Hersteller und ITR haben erkannt: Das Boxenstoppfenster nimmt den Rennen zu viel Spannung. Nun wird das Fenster um ein Sechstel der Renndistanz vergrößert...

Die Klagen der Zuschauer über 2008 teils nur mäßig aufregende Rennen sind an den Herstellern und der ITR nicht spurlos vorübergegangen: Neben der Veränderung des Gewichtsreglements beschloss die DTM-Kommission auch eine Vergrößerung des Boxenstoppfensters auf nun die Hälfte der Renndistanz.
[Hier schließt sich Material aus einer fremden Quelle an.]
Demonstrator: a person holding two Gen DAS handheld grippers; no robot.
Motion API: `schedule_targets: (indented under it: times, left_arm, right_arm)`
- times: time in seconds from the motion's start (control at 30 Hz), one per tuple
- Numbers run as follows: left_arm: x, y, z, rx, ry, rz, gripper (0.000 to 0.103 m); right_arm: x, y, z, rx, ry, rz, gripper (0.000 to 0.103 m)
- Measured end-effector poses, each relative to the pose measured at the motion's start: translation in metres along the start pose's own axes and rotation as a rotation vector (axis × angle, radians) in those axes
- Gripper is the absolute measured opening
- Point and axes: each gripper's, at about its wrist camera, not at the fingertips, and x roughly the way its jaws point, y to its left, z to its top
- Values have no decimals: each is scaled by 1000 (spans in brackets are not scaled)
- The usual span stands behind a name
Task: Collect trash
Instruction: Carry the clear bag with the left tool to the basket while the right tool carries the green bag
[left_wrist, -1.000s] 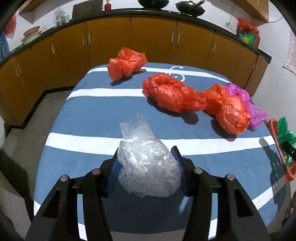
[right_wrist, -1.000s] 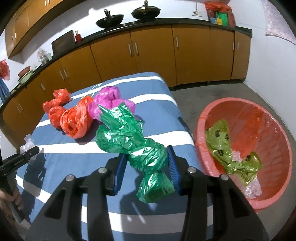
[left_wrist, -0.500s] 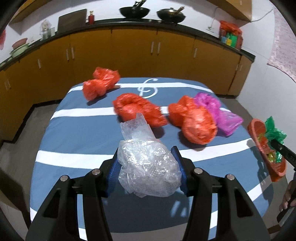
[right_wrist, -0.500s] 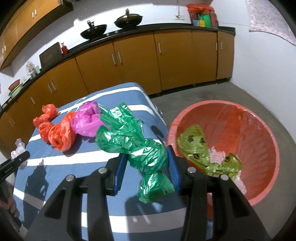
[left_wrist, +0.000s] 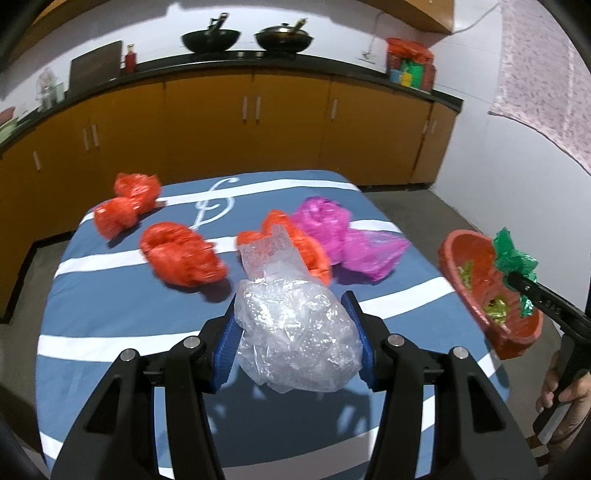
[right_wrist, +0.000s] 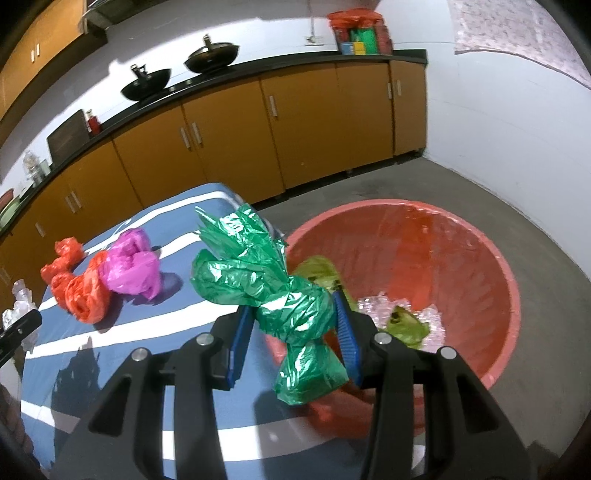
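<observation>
My left gripper (left_wrist: 293, 332) is shut on a crumpled clear plastic bag (left_wrist: 295, 325), held above the blue striped table (left_wrist: 110, 295). In the right wrist view my right gripper (right_wrist: 293, 328) is shut on a knotted green plastic bag (right_wrist: 280, 291), which hangs over the near rim of the red basin (right_wrist: 491, 258) on the floor. The basin holds olive-green bags and clear plastic. In the left wrist view the green bag (left_wrist: 513, 258) and the red basin (left_wrist: 465, 258) show at the right edge. Three red bags (left_wrist: 184, 258) and a magenta bag (left_wrist: 343, 236) lie on the table.
Orange cabinets (left_wrist: 258, 136) with a black counter and two woks (left_wrist: 210, 38) run behind the table. A white wall (right_wrist: 498, 129) and grey floor lie beyond the basin. A hand (left_wrist: 565, 384) grips the right tool's handle.
Both grippers have swung right with their bags. The green bag has gone from over the table to over the basin's rim. The clear bag now hangs nearer the table's right side.
</observation>
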Motion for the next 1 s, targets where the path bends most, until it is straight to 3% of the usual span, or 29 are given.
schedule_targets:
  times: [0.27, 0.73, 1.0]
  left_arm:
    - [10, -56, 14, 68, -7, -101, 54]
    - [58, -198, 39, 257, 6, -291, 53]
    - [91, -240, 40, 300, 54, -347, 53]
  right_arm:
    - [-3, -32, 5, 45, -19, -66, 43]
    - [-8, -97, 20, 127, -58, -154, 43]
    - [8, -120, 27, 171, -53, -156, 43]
Künftig wird für die Ermittlung des Boxenstoppfensters die Rundenzahl eines Rennens in vier Viertel gegliedert - im zweiten und dritten Viertel dürfen die beiden Pflichtboxenstopps absolviert werden.
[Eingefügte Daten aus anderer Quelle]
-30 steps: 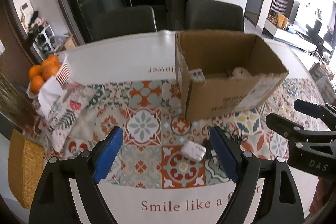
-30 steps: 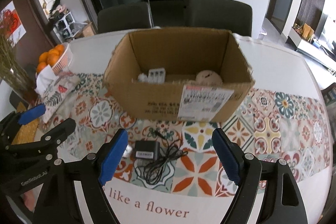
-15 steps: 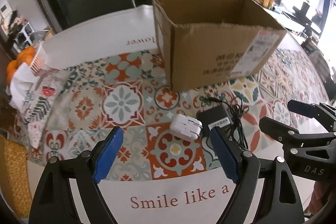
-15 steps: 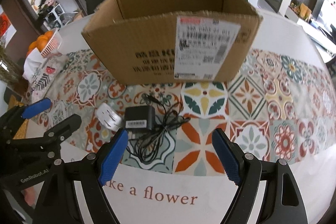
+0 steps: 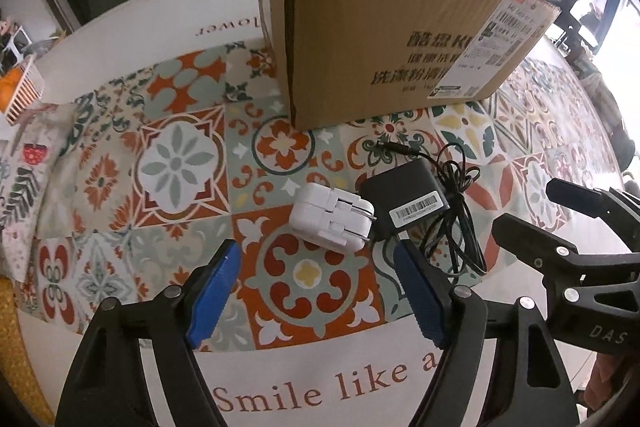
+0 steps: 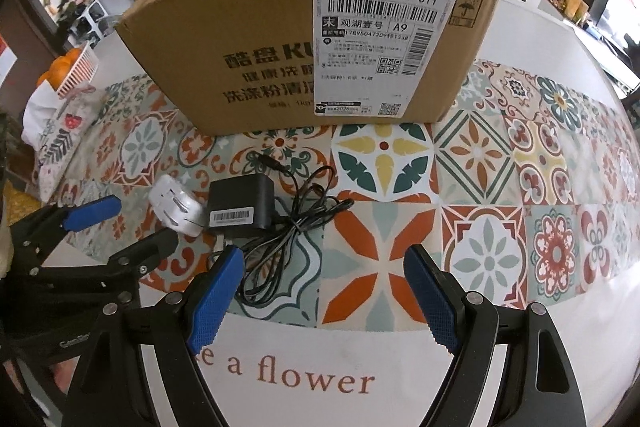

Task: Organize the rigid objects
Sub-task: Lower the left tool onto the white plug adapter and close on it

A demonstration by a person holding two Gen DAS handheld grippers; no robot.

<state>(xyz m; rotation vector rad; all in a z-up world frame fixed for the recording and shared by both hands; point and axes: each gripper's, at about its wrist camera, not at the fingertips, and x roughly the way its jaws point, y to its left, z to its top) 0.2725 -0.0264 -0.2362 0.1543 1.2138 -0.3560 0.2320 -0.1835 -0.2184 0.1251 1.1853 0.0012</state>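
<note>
Left wrist view: my left claw point(image 5: 316, 291) gapes empty, white charger point(image 5: 331, 218) at 12 o'clock; straddle it squarely, avoiding black adapter point(image 5: 404, 201). Right claw point(image 6: 324, 291) open too.

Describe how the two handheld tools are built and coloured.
Both match: the left tool and right tool each have two black angular plastic arms with silver rivets, tipped by blue textured pads. White lettering marks the bodies: "DAS" on the right one, a partly hidden word on the left. No cables or sleeves show.

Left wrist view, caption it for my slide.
Open left gripper nears white plug adapter beside black corded charger, before brown cardboard box.
</note>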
Das seit dieser Saison nach 2007 zu wenig transparenten Rennen eingeführte Boxenstoppfenster hatte sich während der ersten Saisonhälfte nur bedingt bewährt: Innerhalb des das zweite Renndrittel umfassenden Fensters hatten die Piloten in der Regel nahezu zeitgleich ihre Boxencrew aufgesucht - was den Rennen den strategischen Spannungsfaktor weit gehend nahm. Mit dem erfolgreichen Antrag auf ein um ein Sechstel der Renndistanz größeres Fenster hoffen Audi und Mercedes, Abhilfe schaffen zu können.